We propose an API similar to crossbeam::scope to allow controlled spawning of futures that are not 'static. The key function is:

pub fn scope<'a, T: Send + 'static,
             F: FnOnce(&mut Scope<'a, T>)>(f: F)
             -> impl Stream {
    // ...
}

This function is used as follows:

#[tokio::test]
async fn scoped_futures() {
    let not_copy = String::from("hello world!");
    let not_copy_ref = &not_copy;

    let mut stream = crate::scope(|s| {
        for _ in 0..10 {
            let proc = async || {
                assert_eq!(not_copy_ref, "hello world!");
            };
            s.spawn(proc());
        }
    });

    // Uncomment this for compile error
    // std::mem::drop(not_copy);

    use futures::StreamExt;
    let mut count = 0;
    while let Some(_) = stream.next().await {
        count += 1;
    }
    assert_eq!(count, 10);
}

Implementation

Our current implementation simply uses unsafe glue to actually spawn the futures. Then, it records the lifetime of the futures in the returned Stream object.

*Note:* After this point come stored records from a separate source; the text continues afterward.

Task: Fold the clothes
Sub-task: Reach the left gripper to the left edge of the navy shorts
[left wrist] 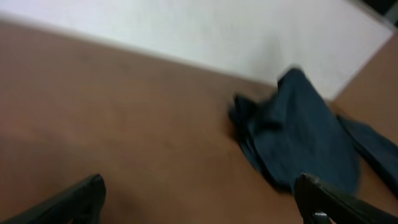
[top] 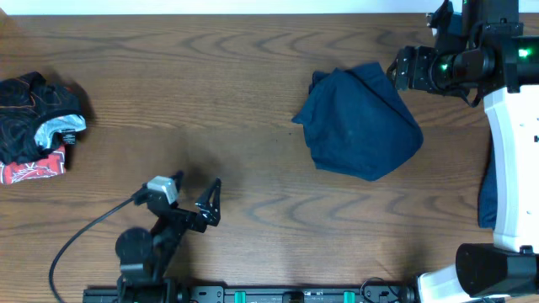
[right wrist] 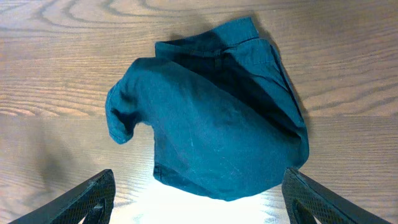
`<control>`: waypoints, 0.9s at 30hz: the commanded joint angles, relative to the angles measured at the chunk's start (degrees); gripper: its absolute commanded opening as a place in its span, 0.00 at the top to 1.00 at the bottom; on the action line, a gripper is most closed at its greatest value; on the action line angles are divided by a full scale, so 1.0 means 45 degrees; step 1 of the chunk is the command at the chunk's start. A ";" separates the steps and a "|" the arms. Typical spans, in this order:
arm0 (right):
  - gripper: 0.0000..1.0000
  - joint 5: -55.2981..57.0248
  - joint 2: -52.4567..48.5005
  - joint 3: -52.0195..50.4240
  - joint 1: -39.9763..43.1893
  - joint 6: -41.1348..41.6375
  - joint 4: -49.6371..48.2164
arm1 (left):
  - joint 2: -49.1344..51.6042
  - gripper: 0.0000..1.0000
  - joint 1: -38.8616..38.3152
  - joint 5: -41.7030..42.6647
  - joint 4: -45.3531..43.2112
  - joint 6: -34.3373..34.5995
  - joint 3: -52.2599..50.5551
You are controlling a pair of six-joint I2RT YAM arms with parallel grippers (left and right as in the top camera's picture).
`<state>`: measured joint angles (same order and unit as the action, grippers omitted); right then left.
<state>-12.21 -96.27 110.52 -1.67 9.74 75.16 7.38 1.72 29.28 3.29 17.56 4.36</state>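
Reading the overhead view left to right: a black-and-red pile [top: 38,126] of cloth sits at the left edge, well apart from both arms. My left gripper [top: 195,187] is lower left of centre, jaws wide, nothing in them, over bare table [top: 253,84]. The blue shorts [top: 362,122] lie right of centre, bunched into a lump, not flat, no clean fold in them yet. The lump runs loosely on a diagonal, upper left to lower right. I can't tell waistband from legs for sure. My right gripper [top: 402,69] is at the upper right, just beside the lump's upper right corner, jaws wide and empty. Its wrist view has the shorts filling mid-frame above the fingers. A second blue piece [top: 487,198] shows at the right edge, half hidden by the white arm [top: 514,151].

Key relation: the shorts sit down and left of the right gripper and well apart from the left one. My call: the right arm takes the near corner first, and the left has to cross the table to help spread.
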 commanded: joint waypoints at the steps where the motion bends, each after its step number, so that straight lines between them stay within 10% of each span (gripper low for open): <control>1: 0.16 -0.0015 -0.0024 0.0010 0.0000 -0.0379 0.0024 | 0.1715 0.02 -0.0044 0.1457 -0.0471 0.0928 0.0141; 18: 0.14 -0.0005 -0.0024 0.0010 0.0005 -0.0675 0.0277 | 1.4537 0.02 -0.2657 0.3978 -0.1525 0.0976 0.7810; 27: 0.14 0.0034 -0.0019 0.0010 0.0447 -0.0899 0.0787 | 1.6636 0.02 -0.5270 0.3118 -0.1574 -0.0563 0.9190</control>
<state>-12.12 -96.27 110.52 -0.89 7.14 78.43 81.10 -19.92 45.04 -3.66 18.28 43.46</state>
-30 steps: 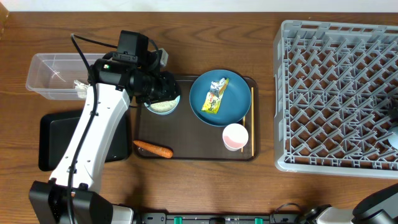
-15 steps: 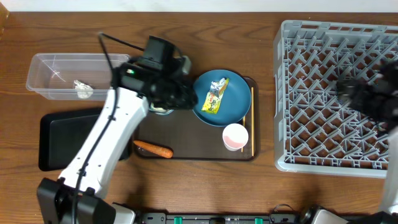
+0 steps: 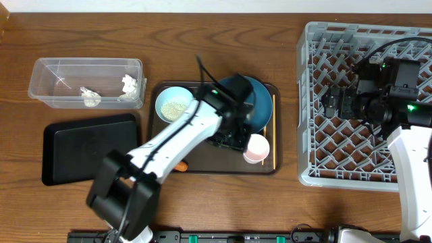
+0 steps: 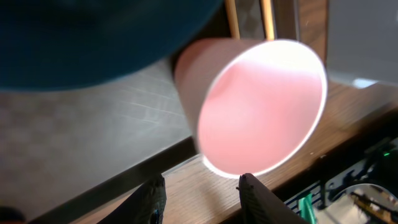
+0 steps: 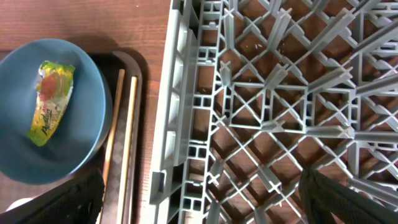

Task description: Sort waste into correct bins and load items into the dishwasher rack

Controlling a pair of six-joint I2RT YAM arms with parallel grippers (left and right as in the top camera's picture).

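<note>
Left arm [image 3: 169, 138] now: long glossy white shell links, chunky black joint housings, and a thin black cable [image 3: 202, 68] looping off its upper end. Right arm [image 3: 412, 155] is the twin, white shell below, boxy black block on top, with a tiny green light [image 3: 410, 106] glowing. Up close, the left fingertips [image 4: 149, 200] are matte black and rounded; the right fingertips [image 5: 68, 200] are dark, blurry wedges.

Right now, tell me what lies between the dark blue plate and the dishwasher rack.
Two wooden chopsticks on the brown tray, then its rim and a strip of bare table, seen in the right wrist view.
</note>
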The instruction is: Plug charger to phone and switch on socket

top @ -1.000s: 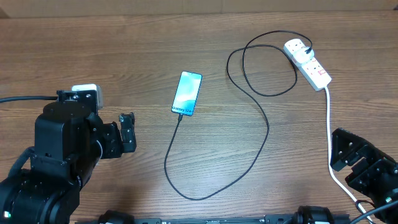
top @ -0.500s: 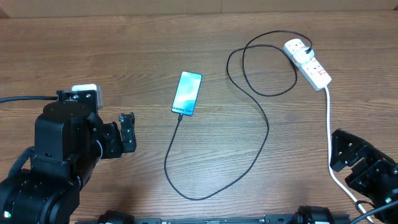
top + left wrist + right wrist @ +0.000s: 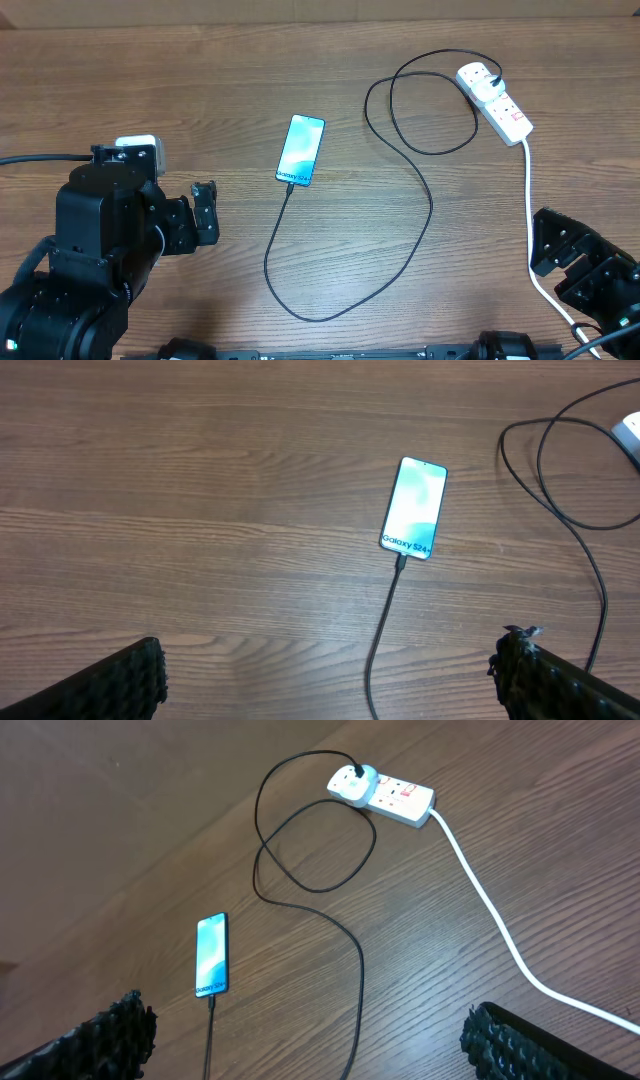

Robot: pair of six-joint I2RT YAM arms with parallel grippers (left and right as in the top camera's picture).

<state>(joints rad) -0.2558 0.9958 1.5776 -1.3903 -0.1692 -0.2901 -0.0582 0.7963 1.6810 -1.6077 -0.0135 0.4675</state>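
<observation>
The phone (image 3: 301,151) lies flat mid-table, its turquoise screen lit (image 3: 414,508) (image 3: 211,955). The charger (image 3: 425,215), a thin black cable, has its tip (image 3: 401,563) against the phone's bottom edge. From there it loops toward me, then back to its plug (image 3: 478,75) seated in the white socket (image 3: 497,103) (image 3: 392,793) at the far right. My left gripper (image 3: 330,682) (image 3: 205,212) stands open, left of the phone, with only the cable between its fingers. My right gripper (image 3: 325,1045) is open and empty, well short of the socket.
The socket's thick white cord (image 3: 530,200) runs down the right side, past my right arm (image 3: 590,275), and off the near edge. A white block (image 3: 137,150) sits on my left arm. The table's far edge (image 3: 300,14) lies behind the socket.
</observation>
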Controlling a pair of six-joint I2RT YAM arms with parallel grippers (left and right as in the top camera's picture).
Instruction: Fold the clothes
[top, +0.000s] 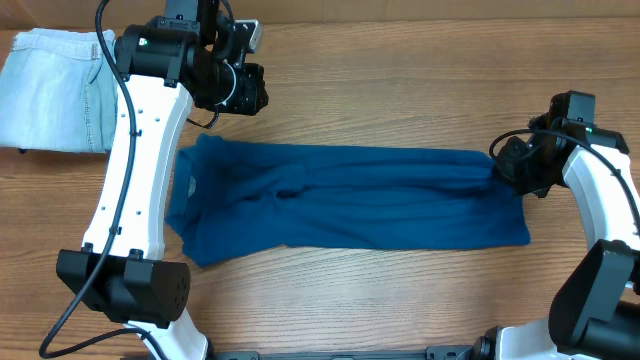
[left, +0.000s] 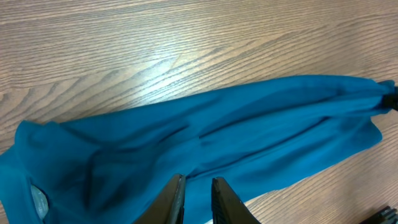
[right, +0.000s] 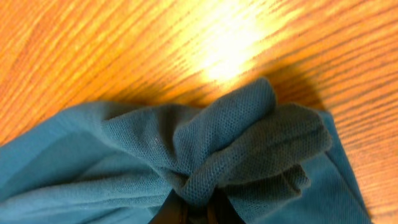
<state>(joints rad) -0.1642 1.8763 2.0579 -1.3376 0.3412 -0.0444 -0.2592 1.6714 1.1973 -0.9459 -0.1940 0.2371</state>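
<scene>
1. Where the right gripper (right: 189, 211) meets the shirt (top: 350, 195), you see its fingers only as dark tips at the bottom edge of the wrist view, buried under bunched knit. They are pressed together, pinching the shirt's right end.
2. Your left gripper (left: 196, 186) is cut off low in its own view. Its fingers stand a narrow gap apart, holding nothing, near the desk's (top: 400, 80) far edge, beyond the shirt's collar end.
3. Your shirt lies stretched along the middle of the desk, collar toward the left edge.
4. Pale jeans (top: 55, 90) sit in the far left corner, partly out of frame.
5. You cannot read the pale tag (left: 38, 200) inside the collar; it is too small.
</scene>
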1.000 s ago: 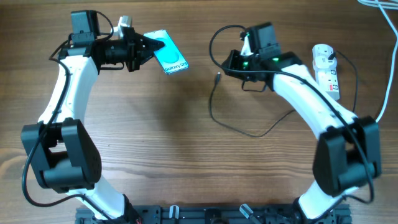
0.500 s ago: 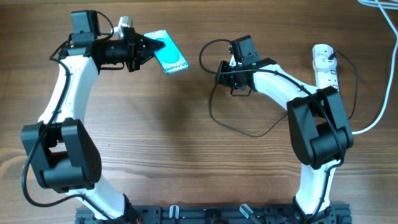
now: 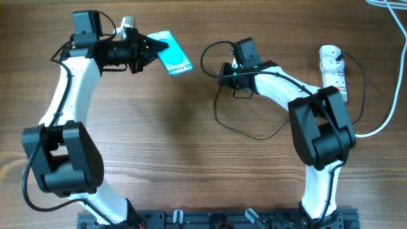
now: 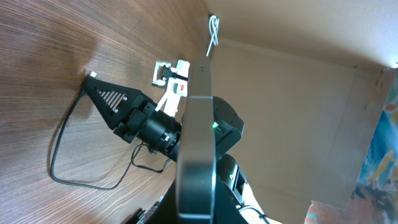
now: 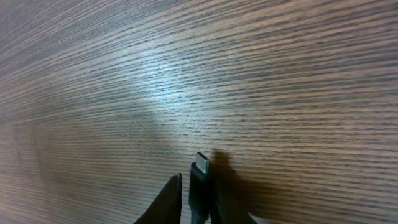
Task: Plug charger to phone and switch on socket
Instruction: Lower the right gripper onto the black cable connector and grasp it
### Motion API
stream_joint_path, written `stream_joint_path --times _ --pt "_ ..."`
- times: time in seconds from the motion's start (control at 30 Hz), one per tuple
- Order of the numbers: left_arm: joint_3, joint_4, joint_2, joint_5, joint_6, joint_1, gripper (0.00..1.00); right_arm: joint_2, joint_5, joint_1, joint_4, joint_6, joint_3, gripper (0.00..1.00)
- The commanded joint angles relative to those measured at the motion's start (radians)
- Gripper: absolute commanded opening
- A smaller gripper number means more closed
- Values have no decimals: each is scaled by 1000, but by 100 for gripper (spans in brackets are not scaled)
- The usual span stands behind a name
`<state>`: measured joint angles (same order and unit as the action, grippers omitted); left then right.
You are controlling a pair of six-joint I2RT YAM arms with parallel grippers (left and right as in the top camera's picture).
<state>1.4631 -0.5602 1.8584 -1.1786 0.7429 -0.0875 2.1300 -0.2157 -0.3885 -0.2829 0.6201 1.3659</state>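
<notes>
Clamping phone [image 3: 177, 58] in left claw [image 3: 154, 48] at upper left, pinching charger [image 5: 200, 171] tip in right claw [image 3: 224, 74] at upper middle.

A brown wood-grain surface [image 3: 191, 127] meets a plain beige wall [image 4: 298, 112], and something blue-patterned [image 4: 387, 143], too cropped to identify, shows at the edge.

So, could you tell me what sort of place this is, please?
Probably a robot test bench in an ordinary room: a wooden table carrying a left arm and right arm, a white socket on it, and a plain beige wall beyond.
</notes>
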Motion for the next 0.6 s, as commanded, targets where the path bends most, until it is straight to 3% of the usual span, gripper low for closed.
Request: stream_joint_path --times 0.0,0.1,0.13,0.17,0.27,0.43,0.57 --pt "9 3 -24 -25 7 -2 4 83 44 -9 -16 23 0 18" --pt "9 3 -24 -25 6 -2 4 99 65 -9 -14 47 0 18" --pt "9 3 -24 -25 6 -2 4 99 79 -11 -14 63 0 15" --pt "9 3 -24 -25 7 -2 4 99 85 -11 -17 65 0 5" --pt "9 3 -24 -25 18 -2 4 90 85 -11 -30 64 5 4" --pt "9 3 -24 -24 29 -2 4 -29 182 -13 -178 43 13 5" --pt "9 3 -24 -25 29 -2 4 -26 235 -13 -283 37 16 5"
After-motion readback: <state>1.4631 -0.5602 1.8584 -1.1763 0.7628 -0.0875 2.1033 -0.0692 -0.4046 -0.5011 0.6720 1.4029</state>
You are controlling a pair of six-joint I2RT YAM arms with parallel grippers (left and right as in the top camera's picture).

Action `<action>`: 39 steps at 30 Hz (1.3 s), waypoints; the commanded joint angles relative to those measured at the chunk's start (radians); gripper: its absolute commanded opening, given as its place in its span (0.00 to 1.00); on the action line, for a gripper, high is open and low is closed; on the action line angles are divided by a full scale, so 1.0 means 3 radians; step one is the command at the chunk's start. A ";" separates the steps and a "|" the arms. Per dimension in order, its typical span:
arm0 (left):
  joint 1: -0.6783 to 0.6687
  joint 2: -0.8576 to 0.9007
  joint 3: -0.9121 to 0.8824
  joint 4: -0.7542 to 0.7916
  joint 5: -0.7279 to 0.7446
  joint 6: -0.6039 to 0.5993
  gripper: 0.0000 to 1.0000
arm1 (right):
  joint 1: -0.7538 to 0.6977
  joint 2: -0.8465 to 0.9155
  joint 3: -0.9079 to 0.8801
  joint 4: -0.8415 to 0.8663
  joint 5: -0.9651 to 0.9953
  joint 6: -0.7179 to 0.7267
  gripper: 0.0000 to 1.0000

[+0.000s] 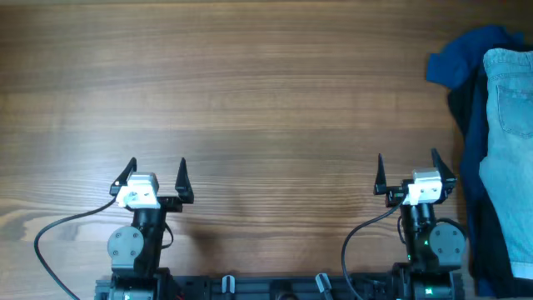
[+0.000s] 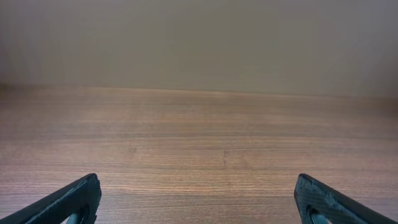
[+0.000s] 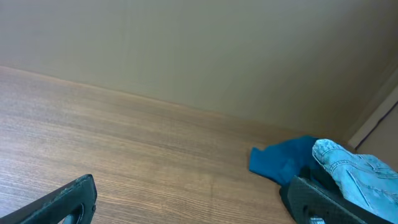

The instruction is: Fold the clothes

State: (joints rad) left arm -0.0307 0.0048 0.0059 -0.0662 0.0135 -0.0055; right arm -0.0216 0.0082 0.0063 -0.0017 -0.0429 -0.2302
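light blue denim shorts (image 1: 510, 158) lie at the worktop's (image 1: 266, 100) right edge atop a dark blue garment (image 1: 462, 58), near the right tool (image 1: 406, 158). both tools gape wide, holding nothing; the left tool (image 1: 156, 162) sits well apart.

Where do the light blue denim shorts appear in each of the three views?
Overhead: the denim shorts lie at the right edge, running off the frame.
Left wrist: not in it; only the wooden table shows.
Right wrist: lower right corner, partly cropped.
Shared landmark: the bright blue cloth sticking out beside the shorts' far end, seen in the overhead and right wrist views.
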 commanded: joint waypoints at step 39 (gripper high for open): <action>0.0015 0.0006 0.0000 -0.0032 0.0086 -0.0034 1.00 | -0.0014 0.2467 0.2377 0.0025 0.0251 0.1737 1.00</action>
State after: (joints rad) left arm -0.0307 0.0086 0.0063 -0.0666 0.0174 -0.0055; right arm -0.0216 0.5644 0.5373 0.0654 0.0128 0.2687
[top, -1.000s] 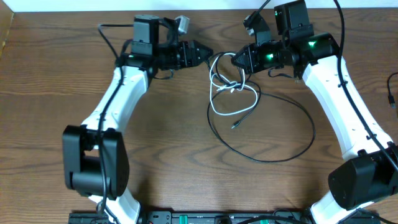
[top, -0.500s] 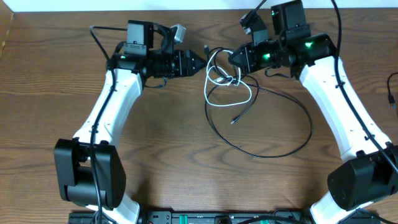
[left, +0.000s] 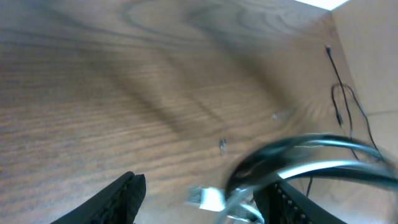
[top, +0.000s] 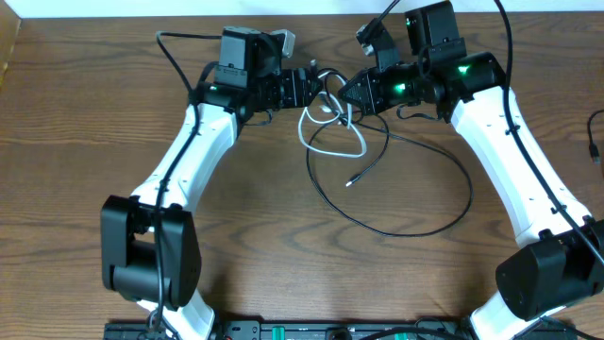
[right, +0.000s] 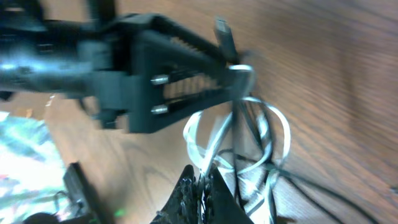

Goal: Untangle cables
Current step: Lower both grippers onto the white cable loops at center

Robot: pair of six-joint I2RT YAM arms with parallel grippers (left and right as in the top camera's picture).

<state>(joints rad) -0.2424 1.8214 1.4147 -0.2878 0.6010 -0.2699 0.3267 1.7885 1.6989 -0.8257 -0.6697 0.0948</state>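
Overhead: black and white cables (top: 330,121), tangled

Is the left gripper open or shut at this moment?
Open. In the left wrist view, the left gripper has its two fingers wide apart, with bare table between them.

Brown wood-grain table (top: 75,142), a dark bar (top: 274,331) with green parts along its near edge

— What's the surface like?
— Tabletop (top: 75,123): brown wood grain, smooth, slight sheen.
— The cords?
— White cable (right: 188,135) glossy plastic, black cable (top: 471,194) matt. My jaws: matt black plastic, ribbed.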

Currently, for soundness, we simply panic! if the stream is dropped before it is fully driven. Another option (not implemented here), may be to drive the stream using a current-thread executor inside the Drop impl. That might be right analogue of crossbeam waiting on the join of spawned threads. Would be great to hear any thoughts on the problem, and the safety of this implementation.

Please find the implementation here: https://github.com/rmanoka/tokio-scoped

commented

@rmanoka thanks for sharing; that looks very cool!